Task 39-> Implement with TensorFlow/Keras (RNN)

A simple application using RNNs is predicting the next word in a sentence.
Example:
Collect Data: Use a small set of text, like sentences from a book or articles.
Prepare Data: Convert sentences into sequences of words or characters.
Build Model: Create an RNN that learns to predict the next word based on the previous ones.
Generate Text: Input a few words, and the model predicts the next word, continuing to generate a sequence.
This basic task helps understand how RNNs handle sequential data and make predictions based on learned patterns.
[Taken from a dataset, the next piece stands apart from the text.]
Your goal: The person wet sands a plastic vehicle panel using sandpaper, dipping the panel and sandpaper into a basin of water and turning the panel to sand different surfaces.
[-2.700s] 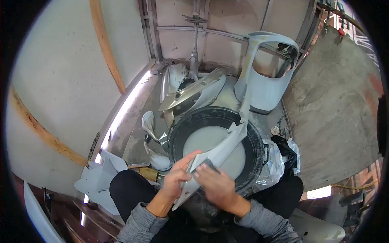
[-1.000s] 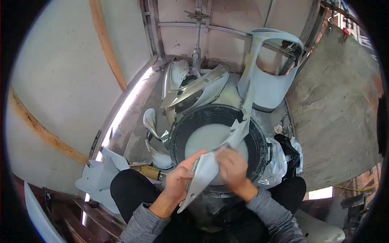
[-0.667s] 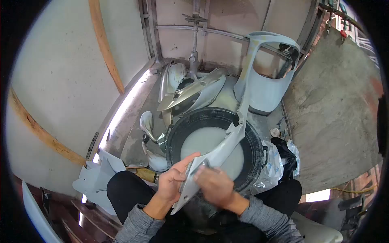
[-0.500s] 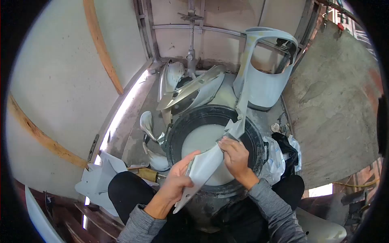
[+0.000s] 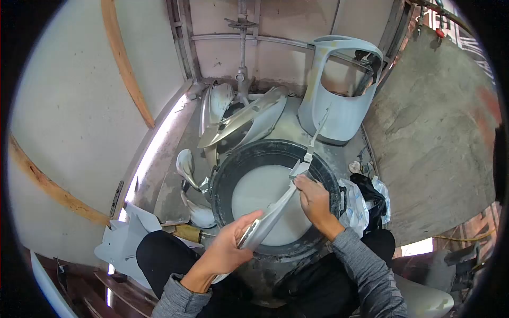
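Note:
A long, narrow light-grey plastic panel (image 5: 271,220) slants across a black tub (image 5: 218,183) of cloudy whitish water (image 5: 260,193). My left hand (image 5: 231,245) is wrapped round its near, wider end. Farther up, my right hand (image 5: 314,201) grips it near the notched middle. The panel is turned nearly edge-on to me, and its thin far end points toward the back right. Whatever my right fingertips press against the panel is hidden.
Behind the tub lies a pile of silvery curved panels (image 5: 238,122). A large pale-blue shell (image 5: 336,116) stands at the back right. Smaller silver pieces (image 5: 199,212) sit left of the tub, plastic bags (image 5: 366,201) right. White panels (image 5: 127,241) lie by my left knee.
The panel has rolled in my hands from showing its broad face to nearly edge-on. Both hands have turned with it, and the view has shifted slightly.

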A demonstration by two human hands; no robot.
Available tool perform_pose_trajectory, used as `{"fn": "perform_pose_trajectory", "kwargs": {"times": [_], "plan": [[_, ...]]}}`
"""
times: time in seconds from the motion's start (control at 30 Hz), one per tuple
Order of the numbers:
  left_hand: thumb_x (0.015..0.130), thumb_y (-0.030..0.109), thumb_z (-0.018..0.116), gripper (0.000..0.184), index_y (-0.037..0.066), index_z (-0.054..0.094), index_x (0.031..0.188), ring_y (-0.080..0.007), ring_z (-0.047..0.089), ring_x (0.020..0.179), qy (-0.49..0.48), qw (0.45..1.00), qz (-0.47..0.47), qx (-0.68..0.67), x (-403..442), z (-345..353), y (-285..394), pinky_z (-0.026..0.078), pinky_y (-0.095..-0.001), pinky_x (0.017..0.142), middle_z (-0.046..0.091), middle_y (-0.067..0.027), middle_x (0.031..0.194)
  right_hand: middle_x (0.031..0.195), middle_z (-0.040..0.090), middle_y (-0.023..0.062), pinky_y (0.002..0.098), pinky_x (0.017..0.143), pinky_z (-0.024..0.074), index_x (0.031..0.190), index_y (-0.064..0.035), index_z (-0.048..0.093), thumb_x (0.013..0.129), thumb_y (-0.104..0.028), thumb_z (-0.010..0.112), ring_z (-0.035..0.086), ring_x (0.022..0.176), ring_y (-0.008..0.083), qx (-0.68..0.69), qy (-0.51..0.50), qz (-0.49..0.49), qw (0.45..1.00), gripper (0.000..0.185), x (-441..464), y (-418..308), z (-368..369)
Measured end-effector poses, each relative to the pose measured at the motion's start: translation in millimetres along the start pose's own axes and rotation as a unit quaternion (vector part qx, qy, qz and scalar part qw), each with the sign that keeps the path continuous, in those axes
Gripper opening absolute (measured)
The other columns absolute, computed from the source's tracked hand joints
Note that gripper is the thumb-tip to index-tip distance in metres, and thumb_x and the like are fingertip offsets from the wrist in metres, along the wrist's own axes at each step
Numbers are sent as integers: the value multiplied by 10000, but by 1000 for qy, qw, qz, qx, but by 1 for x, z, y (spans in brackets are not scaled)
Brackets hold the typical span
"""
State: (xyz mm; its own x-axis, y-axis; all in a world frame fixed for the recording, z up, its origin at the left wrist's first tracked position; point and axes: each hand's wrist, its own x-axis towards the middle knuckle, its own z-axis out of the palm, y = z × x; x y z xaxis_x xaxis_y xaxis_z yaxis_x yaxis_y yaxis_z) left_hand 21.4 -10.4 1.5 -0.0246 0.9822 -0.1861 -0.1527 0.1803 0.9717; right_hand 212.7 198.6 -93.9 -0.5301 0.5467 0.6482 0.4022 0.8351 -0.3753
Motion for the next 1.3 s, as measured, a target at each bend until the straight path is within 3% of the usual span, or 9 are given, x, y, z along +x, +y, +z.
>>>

importing necessary libraries and dataset

In [2]:
import numpy as np
import pandas as pd
import tensorflow as tf
from tensorflow.keras.preprocessing.text import Tokenizer
from tensorflow.keras.utils import to_categorical
from tensorflow.keras.models import Sequential
from tensorflow.keras.layers import Embedding, SimpleRNN, Dense
from google.colab import files
uploaded = files.upload()

file_name = next(iter(uploaded))
data = pd.read_csv(file_name, delimiter='\t')#delimiter='\t' is used for reading a text file as tab separated values.
print(data.head())


Saving NextWordPrediction.txt to NextWordPrediction.txt
  inclined to think neither. Women are naturally secretive, and they like
0  to do their own secreting. Why should she hand...                     
1  She could trust her own guardianship, but she ...                     
2  indirect or political influence might be broug...                     
3  business man. Besides, remember that she had r...                     
4  a few days. It must be where she can lay her h...                     


Tokenize the text

In [3]:
data.columns = ['text']#Renaming column to text
text = ' '.join(data['text'])#Extracting text from the DataFrame
tokenizer = Tokenizer()
tokenizer.fit_on_texts([text])
total_words = len(tokenizer.word_index) + 1

Create sequences of words

In [4]:
input_sequences = []
for line in text.split('.'):#Spliting the text into sentences based on '.'
    token_list = tokenizer.texts_to_sequences([line])[0]
    for i in range(1, len(token_list)):#Generate n-grams of varying lengths from the token list
        n_gram_sequence = token_list[:i+1]
        input_sequences.append(n_gram_sequence)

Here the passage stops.